Frase da vez
“Você sabe que vai ser sempre assim. Que essa queda não é a última.”
Caio Fernando Abreu, escritor gaúcho (1946-1996)

Dá-se como certo em Brasília que o deputado Sérgio Zveiter (PMDB-RJ), relator na Comissão de Constituição e Justiça da Câmara do processo em que Michel Temer é acusado de corrupção, dará parecer pela aceitação da denúncia.
Daí, o parecer é votado na CCJ, mas seja qual for o resultado, irá a plenário, quando Temer precisa de um terço, ou 173 votos, para ficar. A questão: ainda que consiga, conseguirá governar perdendo aliados todos os dias?

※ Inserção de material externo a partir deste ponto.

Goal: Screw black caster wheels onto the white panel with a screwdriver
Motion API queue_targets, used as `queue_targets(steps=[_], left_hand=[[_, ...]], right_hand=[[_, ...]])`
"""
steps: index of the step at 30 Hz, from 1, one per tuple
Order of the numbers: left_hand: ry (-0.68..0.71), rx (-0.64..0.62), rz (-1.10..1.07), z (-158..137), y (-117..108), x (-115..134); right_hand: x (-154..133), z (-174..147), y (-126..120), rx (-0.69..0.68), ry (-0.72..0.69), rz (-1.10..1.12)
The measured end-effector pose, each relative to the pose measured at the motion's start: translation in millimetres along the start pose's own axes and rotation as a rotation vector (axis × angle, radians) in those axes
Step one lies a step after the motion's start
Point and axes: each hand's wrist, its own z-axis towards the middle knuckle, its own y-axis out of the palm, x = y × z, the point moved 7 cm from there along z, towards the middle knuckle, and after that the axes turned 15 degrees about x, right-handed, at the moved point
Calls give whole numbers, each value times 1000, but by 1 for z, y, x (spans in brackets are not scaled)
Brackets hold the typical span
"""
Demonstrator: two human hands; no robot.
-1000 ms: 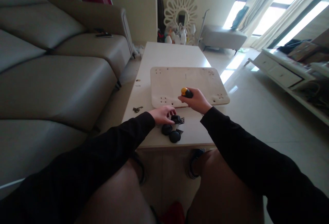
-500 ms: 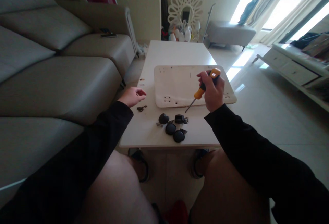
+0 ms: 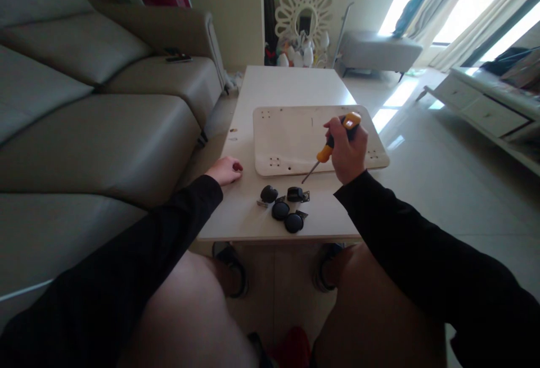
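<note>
Right hand [image 3: 348, 151]: fingers wrapped round the handle [image 3: 352, 121] of 1 screwdriver [image 3: 324, 154], orange and black, butt raised to the right, metal shaft [image 3: 310, 172] slanting down to the left. Tip over the strip of the white table [image 3: 291, 84] between a board [image 3: 287, 137] and a cluster of casters [image 3: 280, 210]; contact with the tabletop not to be judged from this angle. Left hand [image 3: 228, 171]: at the left edge of the table, fingers curled inward; impossible to tell whether spread slightly or pinching anything.

Beneath the right hand and screwdriver: 1 pale board with rounded corners, flat across the middle of the table, extending toward the right edge. Clearly visible in it, 3 groups of screw holes [image 3: 274, 161], at the far left, near left and near right corners; far right corner partly screened by the screwdriver. Also 1 larger dark hole [image 3: 289, 168] in its near edge.

Between the board and the near edge of the table: 4 black casters, with metal mounting plates [image 3: 306, 196], 2 nearer the board and 2 nearer the table's near edge. At the left edge, beyond the left hand: 2 small items [image 3: 233, 130], too small to identify.

Farther out: 1 sofa [image 3: 143, 115] along the left edge; past the far edge, 1 mirror [image 3: 288, 8] with a petal-shaped frame and 1 grey bench [image 3: 375, 50]; well apart from the right edge, 1 white cabinet [image 3: 476, 103].
</note>
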Motion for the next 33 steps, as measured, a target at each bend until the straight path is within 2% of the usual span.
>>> queue_targets(steps=[9, 13, 19, 23, 33], left_hand=[[22, -29, 49, 8, 11, 2], [-17, 0, 78, 7, 4, -1], [-54, -68, 120, 3, 0, -4], [-45, -50, 146, 0, -3, 0], [-57, -89, 94, 2, 3, -3]], right_hand=[[2, 0, -2, 0, 21, -58], [2, 1, -3, -12, 25, -59], [3, 1, -4, -12, 43, -57], [3, 1, -5, -8, 43, -36], [7, 1, -4, -30, 45, -36]])
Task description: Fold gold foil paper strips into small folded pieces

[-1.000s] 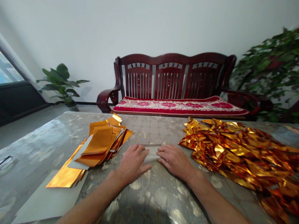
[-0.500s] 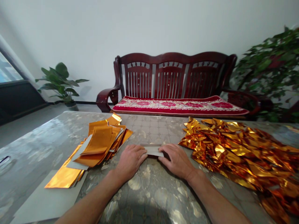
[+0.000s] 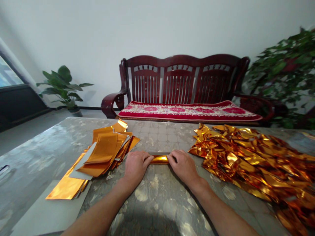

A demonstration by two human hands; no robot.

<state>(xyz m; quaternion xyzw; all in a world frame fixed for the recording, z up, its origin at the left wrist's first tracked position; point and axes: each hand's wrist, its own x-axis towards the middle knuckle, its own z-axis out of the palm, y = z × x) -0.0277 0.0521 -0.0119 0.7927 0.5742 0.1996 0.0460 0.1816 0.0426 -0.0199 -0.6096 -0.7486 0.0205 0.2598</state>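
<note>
Between my two hands lies a sheet of gold foil paper (image 3: 159, 159), rolled or folded into a narrow strip with its shiny gold side showing. My left hand (image 3: 138, 164) grips its left end, thumb along the near edge. At the right end, my right hand (image 3: 181, 164) pinches it with curled fingers. The strip rests on or just above the patterned tabletop (image 3: 152, 196). To the left is a loose stack of flat gold foil sheets (image 3: 105, 147), some with the pale side up. A large heap of folded gold foil pieces (image 3: 241, 157) spreads to the right.
A pale grey sheet (image 3: 49, 213) lies under the stack at the near left. Beyond the table stands a dark red wooden bench (image 3: 179, 82) with a red floral seat cover (image 3: 187, 110). Potted plants (image 3: 65, 87) stand on both sides.
The paper between my hands showed its pale side before; now it shows gold. My thumbs and fingers have rolled it over, while both hands stay in nearly the same place.
</note>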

Semana passada Michel Temer parecia ter ganhado um alento com a liberação de Aécio Neves e a soltura de Rocha Loures. Segunda, recebeu a prisão de Geddel, e atordoou.
Avalia-se que Temer perdeu a governabilidade. É uma pancada atrás da outra. E vêm aí as delações do doleiro Lúcio Funaro, operador de Eduardo Cunha, e do próprio Cunha, o xeque-mate.

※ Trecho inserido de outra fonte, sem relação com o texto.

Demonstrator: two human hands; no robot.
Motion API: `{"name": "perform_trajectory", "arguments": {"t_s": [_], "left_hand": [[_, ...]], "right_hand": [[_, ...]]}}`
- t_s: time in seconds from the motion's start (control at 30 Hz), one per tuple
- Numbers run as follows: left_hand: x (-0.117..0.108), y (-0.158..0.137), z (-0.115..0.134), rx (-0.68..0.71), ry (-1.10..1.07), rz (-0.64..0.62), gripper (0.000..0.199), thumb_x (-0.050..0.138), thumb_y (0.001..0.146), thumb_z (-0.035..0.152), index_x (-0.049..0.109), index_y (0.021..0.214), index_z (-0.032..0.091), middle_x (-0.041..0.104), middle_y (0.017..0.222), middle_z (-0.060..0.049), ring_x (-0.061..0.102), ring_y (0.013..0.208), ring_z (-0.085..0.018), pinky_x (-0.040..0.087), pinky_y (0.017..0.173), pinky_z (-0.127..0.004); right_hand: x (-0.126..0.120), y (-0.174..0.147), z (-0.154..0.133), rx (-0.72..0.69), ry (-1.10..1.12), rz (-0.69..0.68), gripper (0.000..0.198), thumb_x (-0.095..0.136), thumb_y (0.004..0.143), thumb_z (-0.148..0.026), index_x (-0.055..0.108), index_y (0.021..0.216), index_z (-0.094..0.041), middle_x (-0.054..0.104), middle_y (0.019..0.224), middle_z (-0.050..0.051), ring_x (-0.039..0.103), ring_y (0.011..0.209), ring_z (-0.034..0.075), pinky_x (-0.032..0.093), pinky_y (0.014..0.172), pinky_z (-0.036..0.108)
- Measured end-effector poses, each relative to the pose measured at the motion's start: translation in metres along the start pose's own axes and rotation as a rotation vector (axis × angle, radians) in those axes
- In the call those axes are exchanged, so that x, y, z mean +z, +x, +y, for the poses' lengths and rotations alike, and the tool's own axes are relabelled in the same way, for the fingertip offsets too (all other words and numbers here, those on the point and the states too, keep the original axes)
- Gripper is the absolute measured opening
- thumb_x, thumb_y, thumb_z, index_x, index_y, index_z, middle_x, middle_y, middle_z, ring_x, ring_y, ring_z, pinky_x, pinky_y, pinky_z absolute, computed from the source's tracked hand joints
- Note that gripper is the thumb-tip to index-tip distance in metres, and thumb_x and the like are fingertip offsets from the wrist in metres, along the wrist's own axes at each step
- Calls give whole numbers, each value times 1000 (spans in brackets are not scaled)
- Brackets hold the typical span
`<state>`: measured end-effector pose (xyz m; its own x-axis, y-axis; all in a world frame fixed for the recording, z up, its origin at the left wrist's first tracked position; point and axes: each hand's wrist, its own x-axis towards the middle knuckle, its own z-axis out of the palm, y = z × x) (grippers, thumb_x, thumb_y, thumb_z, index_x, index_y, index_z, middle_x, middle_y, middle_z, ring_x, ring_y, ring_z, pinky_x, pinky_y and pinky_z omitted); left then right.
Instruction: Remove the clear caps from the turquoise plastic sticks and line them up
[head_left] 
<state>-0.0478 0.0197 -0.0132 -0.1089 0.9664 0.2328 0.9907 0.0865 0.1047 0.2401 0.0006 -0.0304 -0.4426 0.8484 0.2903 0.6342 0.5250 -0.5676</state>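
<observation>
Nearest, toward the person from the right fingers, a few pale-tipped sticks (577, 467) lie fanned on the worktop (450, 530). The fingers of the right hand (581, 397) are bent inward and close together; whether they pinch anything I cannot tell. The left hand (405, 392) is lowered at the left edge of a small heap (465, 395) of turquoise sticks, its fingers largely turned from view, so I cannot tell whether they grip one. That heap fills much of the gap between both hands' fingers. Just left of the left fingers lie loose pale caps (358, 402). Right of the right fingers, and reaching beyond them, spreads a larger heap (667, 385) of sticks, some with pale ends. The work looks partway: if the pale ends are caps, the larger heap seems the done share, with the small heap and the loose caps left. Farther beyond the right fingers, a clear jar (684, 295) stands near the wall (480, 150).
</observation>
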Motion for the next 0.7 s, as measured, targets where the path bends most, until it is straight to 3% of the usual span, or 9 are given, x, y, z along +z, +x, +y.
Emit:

Não é à toa que Rodrigo Maia (DEM-RJ) evitou assumir a presidência agora. Correu para o Uruguai.
No fim de semana Temer procurou o ex-presidente Fernando Henrique, que condicionou o encontro a avaliar a agenda, já que tem viagem marcada para a Alemanha amanhã.
Ora, FHC defende publicamente que Temer renuncie. Isso quer dizer que o presidente tenta se agarrar até com que acha que ele não tem mais jeito.
Na Bahia
No link baiano da questão veja no que dá: Temer, com apoio de ACM Neto e cia., vibrou com a derrubada de Dilma. Saiu pela culatra. De quebra, esbagaçou o senador Aécio Neves, vestal da oposição.
Rui Costa, que chorou a queda de Dilma, gosta de ver Temer esborrachar-se.
Se Temer cair, sobe Rodrigo Maia, amigo de Neto. Em tese, uma vantagem.
Mas alvo de dois inquéritos na Lava Jato, Maia é apenas cogitado, mas também já começou a ser bombardeado. Vai aguentar?